Your output should be everything below from the line containing "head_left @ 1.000" down to the line containing "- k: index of", both ends included, copied exactly, with pictures left out.

** Provided material **
= Beginning of Section =
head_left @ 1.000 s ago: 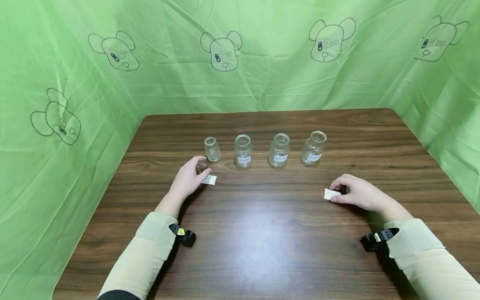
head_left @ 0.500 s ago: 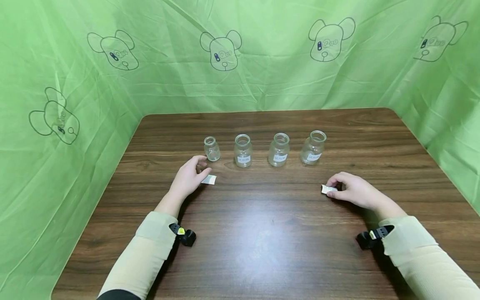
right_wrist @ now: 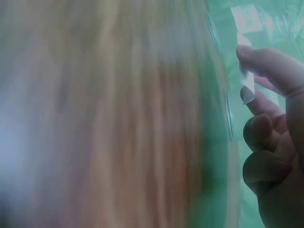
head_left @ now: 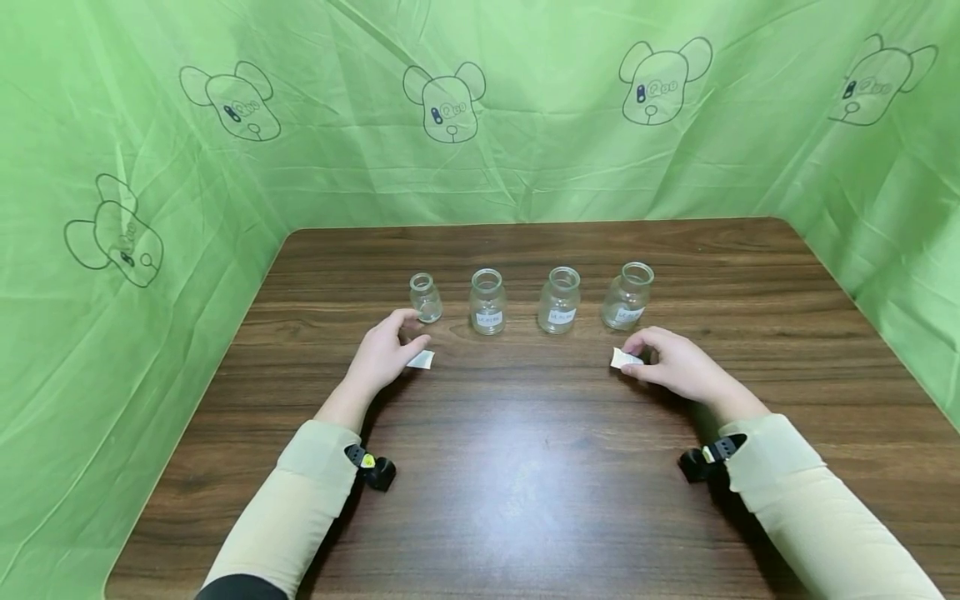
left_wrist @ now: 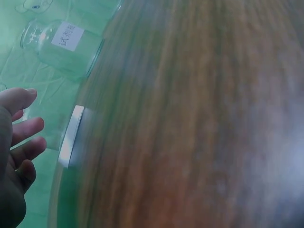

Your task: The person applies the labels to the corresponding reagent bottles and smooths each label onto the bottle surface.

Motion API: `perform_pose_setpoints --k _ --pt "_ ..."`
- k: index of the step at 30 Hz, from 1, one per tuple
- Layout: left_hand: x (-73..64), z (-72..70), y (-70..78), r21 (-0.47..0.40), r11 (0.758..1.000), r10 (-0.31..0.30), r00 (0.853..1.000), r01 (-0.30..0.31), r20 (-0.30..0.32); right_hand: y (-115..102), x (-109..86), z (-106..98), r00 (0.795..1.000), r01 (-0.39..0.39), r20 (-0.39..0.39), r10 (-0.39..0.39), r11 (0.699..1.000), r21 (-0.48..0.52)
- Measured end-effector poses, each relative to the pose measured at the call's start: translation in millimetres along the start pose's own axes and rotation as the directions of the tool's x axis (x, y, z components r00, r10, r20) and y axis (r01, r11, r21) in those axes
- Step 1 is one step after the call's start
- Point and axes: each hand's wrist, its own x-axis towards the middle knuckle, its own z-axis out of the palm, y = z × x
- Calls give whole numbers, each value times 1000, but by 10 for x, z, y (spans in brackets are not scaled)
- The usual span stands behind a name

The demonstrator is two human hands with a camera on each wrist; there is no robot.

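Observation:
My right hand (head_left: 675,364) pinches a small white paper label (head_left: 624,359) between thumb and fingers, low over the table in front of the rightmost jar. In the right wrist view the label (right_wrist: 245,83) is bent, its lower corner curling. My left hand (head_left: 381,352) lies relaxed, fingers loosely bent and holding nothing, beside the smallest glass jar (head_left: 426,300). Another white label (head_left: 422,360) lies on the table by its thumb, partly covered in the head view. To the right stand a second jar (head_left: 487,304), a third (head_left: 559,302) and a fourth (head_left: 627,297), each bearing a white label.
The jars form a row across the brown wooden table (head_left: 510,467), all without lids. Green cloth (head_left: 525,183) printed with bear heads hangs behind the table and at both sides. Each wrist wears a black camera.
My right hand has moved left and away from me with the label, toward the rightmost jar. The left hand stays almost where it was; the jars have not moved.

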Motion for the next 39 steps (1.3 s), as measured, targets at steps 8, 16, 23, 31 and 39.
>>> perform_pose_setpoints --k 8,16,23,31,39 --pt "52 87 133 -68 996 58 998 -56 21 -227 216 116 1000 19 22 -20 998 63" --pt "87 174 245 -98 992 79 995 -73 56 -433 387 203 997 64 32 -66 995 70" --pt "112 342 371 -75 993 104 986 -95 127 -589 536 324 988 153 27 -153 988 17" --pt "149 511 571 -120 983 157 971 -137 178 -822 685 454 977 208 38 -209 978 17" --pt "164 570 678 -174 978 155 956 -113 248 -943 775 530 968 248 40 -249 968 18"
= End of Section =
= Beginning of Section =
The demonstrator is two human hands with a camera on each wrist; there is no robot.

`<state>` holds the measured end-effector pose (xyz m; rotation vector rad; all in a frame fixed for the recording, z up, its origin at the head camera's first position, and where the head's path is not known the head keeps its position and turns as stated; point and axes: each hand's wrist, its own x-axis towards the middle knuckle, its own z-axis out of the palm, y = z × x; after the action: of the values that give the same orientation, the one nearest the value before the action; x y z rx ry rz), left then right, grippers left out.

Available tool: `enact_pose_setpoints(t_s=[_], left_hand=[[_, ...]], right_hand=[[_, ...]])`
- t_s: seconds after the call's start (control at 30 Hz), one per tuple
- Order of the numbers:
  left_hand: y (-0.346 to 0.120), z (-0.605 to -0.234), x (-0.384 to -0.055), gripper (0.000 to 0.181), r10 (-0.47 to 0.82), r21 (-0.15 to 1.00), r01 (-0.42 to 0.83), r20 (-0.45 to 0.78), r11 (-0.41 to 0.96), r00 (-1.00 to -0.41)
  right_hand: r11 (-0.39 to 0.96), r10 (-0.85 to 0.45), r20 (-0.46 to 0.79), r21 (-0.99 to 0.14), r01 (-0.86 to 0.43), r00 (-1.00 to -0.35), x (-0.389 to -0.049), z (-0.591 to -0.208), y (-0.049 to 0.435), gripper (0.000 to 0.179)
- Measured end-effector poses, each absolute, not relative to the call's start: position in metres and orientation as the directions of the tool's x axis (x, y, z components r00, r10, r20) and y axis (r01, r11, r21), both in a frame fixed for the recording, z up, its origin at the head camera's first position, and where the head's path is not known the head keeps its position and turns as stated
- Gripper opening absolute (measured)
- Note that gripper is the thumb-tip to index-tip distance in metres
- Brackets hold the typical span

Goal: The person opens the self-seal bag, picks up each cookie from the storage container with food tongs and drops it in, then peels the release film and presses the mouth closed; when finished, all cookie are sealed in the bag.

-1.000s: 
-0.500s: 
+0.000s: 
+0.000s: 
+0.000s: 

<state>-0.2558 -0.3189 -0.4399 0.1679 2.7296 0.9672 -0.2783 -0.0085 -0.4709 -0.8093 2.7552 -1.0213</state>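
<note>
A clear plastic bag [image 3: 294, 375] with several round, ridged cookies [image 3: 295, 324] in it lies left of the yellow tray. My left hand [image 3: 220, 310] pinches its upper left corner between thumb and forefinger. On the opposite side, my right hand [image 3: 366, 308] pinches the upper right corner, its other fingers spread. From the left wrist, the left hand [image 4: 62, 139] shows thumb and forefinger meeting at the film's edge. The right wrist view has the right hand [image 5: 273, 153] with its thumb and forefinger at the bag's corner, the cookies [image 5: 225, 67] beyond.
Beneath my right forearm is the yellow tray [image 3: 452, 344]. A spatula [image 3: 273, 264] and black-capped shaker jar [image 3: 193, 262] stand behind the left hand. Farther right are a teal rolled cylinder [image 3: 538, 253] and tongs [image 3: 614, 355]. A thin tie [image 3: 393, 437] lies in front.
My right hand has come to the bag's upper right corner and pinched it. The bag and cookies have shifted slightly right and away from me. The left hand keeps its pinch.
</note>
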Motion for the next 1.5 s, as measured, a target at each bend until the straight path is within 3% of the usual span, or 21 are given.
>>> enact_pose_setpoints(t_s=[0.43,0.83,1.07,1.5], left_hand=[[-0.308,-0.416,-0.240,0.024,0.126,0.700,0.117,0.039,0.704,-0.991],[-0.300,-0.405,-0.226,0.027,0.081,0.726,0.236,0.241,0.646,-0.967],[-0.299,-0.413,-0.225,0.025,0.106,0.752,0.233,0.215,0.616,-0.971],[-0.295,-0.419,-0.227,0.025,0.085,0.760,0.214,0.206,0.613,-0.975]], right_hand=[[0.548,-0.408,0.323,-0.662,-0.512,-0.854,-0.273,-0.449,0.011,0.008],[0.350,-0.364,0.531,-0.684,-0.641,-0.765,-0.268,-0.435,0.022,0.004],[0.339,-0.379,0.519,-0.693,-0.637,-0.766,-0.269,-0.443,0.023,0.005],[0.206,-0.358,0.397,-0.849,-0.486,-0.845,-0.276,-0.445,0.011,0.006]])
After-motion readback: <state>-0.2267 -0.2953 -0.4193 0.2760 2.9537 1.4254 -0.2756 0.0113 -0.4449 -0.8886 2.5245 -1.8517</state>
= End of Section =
** Written solution **
head_left @ 1.000 s ago: 
head_left @ 0.500 s ago: 
right_wrist @ now: 
head_left @ now: 
left_wrist @ now: 

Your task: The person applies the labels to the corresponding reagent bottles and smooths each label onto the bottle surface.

Motion API: `perform_pose_setpoints --k _ --pt "_ ..."`
- k: index of the step at 30 Hz, from 1, one per tuple

The response is now done.